Task statement: Only the lines below starting at the one containing "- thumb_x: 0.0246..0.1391" and ending at the one containing "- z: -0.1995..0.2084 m" belong in the answer, each copied exactly.
★ ★ ★
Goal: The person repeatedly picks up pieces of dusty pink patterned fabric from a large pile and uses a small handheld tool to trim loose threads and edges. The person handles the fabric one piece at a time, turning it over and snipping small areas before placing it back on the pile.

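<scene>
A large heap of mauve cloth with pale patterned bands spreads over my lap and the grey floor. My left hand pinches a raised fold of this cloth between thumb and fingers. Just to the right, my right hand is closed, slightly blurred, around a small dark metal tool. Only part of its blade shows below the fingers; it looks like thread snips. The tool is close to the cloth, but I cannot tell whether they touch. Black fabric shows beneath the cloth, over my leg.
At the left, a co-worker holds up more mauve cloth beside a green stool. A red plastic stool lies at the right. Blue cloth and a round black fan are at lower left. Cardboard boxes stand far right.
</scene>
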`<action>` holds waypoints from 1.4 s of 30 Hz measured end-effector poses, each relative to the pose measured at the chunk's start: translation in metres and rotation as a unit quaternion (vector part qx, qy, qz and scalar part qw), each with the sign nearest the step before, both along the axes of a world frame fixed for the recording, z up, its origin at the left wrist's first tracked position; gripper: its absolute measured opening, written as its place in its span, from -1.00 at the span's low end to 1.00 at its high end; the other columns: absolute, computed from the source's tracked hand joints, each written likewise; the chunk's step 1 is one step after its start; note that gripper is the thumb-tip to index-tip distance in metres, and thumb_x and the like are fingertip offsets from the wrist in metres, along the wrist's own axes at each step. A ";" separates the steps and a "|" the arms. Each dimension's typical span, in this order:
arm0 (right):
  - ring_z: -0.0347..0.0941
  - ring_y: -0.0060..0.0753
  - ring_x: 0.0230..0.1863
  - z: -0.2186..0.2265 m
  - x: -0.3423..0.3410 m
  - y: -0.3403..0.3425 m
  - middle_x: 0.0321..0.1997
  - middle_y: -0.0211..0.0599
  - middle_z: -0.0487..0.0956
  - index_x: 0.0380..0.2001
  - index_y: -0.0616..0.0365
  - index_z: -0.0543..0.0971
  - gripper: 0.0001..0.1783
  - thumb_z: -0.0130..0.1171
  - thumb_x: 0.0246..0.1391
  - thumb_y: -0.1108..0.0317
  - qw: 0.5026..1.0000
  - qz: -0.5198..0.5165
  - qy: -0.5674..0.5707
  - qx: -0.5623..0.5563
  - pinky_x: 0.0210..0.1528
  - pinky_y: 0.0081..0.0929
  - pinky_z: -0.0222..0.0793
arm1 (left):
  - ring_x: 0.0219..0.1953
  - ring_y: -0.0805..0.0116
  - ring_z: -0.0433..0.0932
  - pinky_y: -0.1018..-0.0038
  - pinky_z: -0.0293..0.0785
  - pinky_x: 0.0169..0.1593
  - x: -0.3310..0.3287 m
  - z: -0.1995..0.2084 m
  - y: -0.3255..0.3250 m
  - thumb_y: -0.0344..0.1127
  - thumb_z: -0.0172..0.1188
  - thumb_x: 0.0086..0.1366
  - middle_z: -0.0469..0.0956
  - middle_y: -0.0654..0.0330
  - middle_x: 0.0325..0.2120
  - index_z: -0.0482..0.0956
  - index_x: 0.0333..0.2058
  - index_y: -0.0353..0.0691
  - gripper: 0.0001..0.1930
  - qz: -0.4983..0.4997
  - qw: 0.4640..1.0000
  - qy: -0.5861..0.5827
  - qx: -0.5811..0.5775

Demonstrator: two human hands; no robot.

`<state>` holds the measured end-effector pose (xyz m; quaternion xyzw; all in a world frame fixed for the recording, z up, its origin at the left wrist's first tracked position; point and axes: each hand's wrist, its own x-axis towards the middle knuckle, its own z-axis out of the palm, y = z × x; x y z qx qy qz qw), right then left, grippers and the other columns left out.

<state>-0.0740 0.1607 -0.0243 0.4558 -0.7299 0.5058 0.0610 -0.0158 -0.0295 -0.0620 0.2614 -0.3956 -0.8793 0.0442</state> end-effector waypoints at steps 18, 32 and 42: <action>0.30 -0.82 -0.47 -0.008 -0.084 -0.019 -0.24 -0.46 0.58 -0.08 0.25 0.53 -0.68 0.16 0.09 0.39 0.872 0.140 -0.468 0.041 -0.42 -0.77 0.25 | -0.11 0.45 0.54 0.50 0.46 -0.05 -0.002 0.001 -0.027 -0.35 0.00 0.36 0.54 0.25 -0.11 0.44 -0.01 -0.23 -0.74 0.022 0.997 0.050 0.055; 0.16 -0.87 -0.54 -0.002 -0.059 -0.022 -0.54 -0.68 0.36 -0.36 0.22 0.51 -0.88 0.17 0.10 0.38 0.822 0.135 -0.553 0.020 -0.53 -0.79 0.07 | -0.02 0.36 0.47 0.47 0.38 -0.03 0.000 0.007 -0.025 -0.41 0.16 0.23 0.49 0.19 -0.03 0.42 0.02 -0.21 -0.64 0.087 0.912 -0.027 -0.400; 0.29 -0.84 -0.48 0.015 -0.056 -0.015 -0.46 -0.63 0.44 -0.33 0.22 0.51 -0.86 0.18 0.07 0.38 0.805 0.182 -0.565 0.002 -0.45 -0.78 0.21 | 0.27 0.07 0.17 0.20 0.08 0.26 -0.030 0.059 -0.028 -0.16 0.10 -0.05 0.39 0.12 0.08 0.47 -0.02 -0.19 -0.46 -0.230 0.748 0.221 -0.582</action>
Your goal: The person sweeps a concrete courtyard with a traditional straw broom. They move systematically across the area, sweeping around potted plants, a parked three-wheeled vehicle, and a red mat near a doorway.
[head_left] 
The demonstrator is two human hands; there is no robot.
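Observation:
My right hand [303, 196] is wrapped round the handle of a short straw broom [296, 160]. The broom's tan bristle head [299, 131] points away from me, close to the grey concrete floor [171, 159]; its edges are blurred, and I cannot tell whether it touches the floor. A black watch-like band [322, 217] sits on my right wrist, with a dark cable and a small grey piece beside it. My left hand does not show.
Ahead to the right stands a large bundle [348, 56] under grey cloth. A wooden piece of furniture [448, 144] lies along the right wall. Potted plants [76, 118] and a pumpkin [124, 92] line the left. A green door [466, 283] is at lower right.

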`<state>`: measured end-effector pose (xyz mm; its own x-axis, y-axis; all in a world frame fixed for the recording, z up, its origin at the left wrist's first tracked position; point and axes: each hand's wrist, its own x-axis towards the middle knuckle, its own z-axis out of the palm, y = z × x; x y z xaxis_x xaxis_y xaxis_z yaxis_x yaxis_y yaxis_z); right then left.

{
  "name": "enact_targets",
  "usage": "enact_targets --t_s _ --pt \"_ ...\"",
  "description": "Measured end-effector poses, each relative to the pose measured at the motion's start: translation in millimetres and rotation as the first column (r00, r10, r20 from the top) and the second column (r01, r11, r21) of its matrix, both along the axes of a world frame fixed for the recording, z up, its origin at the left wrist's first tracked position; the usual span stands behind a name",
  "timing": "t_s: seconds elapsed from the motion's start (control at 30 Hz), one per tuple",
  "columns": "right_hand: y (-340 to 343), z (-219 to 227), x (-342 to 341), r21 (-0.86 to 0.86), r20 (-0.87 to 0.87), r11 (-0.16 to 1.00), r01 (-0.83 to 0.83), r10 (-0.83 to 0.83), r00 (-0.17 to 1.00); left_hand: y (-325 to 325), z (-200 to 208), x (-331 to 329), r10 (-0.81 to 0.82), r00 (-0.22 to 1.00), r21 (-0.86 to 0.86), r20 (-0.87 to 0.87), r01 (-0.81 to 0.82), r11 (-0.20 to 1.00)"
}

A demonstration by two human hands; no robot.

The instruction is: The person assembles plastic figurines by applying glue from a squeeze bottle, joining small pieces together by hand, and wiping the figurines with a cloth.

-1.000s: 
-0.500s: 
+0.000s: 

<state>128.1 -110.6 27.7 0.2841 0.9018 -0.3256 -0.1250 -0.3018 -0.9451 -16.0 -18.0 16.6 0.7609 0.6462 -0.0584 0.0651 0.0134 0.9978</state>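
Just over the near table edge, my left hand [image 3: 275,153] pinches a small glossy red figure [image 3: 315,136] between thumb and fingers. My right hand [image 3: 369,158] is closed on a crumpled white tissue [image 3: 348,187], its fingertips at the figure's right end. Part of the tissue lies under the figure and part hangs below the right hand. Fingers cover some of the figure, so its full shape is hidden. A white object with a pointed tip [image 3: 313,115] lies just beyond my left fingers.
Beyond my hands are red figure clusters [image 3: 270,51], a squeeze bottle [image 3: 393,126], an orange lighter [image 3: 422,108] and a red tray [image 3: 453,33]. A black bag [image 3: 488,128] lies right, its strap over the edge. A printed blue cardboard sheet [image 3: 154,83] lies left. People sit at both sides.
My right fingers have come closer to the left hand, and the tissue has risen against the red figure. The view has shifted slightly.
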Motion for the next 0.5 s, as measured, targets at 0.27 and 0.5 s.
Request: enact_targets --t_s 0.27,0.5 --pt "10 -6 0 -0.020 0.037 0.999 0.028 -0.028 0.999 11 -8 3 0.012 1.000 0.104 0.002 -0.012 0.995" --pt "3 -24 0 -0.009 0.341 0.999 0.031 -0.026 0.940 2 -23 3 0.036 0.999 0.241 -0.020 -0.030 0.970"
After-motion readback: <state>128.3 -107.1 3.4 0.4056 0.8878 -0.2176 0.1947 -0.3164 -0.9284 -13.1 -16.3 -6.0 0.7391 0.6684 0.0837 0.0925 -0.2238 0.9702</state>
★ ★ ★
Answer to this problem:
  - thumb_x: 0.0246..0.1391
  - thumb_y: -0.1108..0.0317
  - qw: 0.5026..1.0000
  - qz: -0.5198..0.5165
  - qy: -0.5674..0.5707
  - qx: -0.5623..0.5563
  - pinky_x: 0.0210..0.1528
  - pinky_y: 0.0081..0.0929
  - pinky_z: -0.0222..0.0793
arm1 (left):
  - ring_x: 0.0219..0.1953
  - ring_y: -0.0805..0.0116
  - ring_z: -0.0433..0.0932
  - pinky_y: -0.1018..-0.0038
  - pinky_z: -0.0293..0.0785
  - pinky_x: 0.0169..0.1593
  - x: -0.3310..0.3287 m
  - z: -0.1995..0.2084 m

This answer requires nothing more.